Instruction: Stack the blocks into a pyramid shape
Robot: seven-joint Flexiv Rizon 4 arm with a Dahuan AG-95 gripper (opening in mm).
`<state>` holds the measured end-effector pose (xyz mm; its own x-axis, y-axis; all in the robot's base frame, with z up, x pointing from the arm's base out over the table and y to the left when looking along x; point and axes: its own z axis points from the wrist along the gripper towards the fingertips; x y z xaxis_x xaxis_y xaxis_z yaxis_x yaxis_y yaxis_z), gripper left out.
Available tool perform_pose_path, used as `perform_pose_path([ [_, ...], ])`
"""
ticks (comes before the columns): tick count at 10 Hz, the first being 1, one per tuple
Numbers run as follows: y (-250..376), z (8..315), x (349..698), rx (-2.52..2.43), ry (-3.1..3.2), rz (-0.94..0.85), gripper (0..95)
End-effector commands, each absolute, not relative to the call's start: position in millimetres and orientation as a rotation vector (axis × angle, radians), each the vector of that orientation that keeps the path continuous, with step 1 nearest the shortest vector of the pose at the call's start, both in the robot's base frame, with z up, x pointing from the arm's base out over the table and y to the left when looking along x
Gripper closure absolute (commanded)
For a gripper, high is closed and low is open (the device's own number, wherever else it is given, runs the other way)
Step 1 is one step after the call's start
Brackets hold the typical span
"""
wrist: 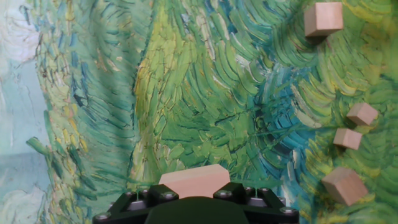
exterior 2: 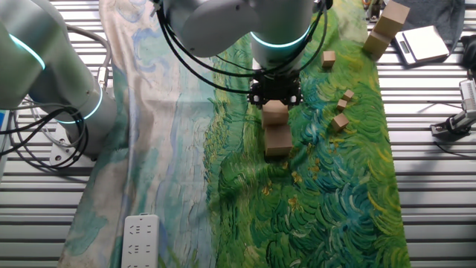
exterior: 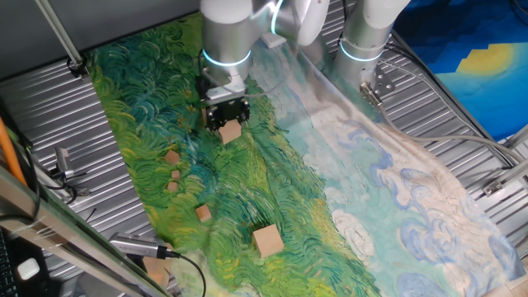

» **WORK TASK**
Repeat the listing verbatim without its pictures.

» **RESPONSE TO THE TASK**
Instruction: Stack the blocks into a pyramid shape
Robot: seven-joint Flexiv Rizon 4 arm with a Dahuan AG-95 gripper (opening in mm).
`<state>` holds the measured end-effector pose (xyz mm; its own x-axis, y-axis; all in the robot's base frame, with z up, x pointing from the arm's base out over the table and y to the left when looking along x; point and axes: its own z axis points from the wrist along the gripper towards the fingertips; x y z xaxis_x xaxis_y xaxis_z yaxis_x yaxis_y yaxis_z), gripper left out.
Available tool perform_pose_path, used as `perform_pose_path([ [_, ...], ])`
"""
ticks (comes before the columns): tick count at 10 Hz, the first being 1, one per tuple
Numbers run as follows: y (-250..376), z (8..315), x (349..698), rx (-2.52..2.43), ry (-3.1..3.2), rz (-0.94..0.85), gripper (0..95)
End-effector commands, each absolute, not relative to the call's start: position in millimetres and orientation as a rotation vector (axis × angle, radians), each the vector of that orientation that keeps the path continuous, with step 1 nearest the shortest vector of the pose at the call's start, both in the robot's base frame, with z up, x pointing from the arm's base out over the table and y to the left when looking along x
Gripper closure absolute (commanded)
For a gripper, high is closed and low is open (the device's own number, wherever else it is given, runs the other way)
Step 1 is one step after the call's start
Brackets hold the typical span
"""
wrist: 
exterior 2: 
exterior: 

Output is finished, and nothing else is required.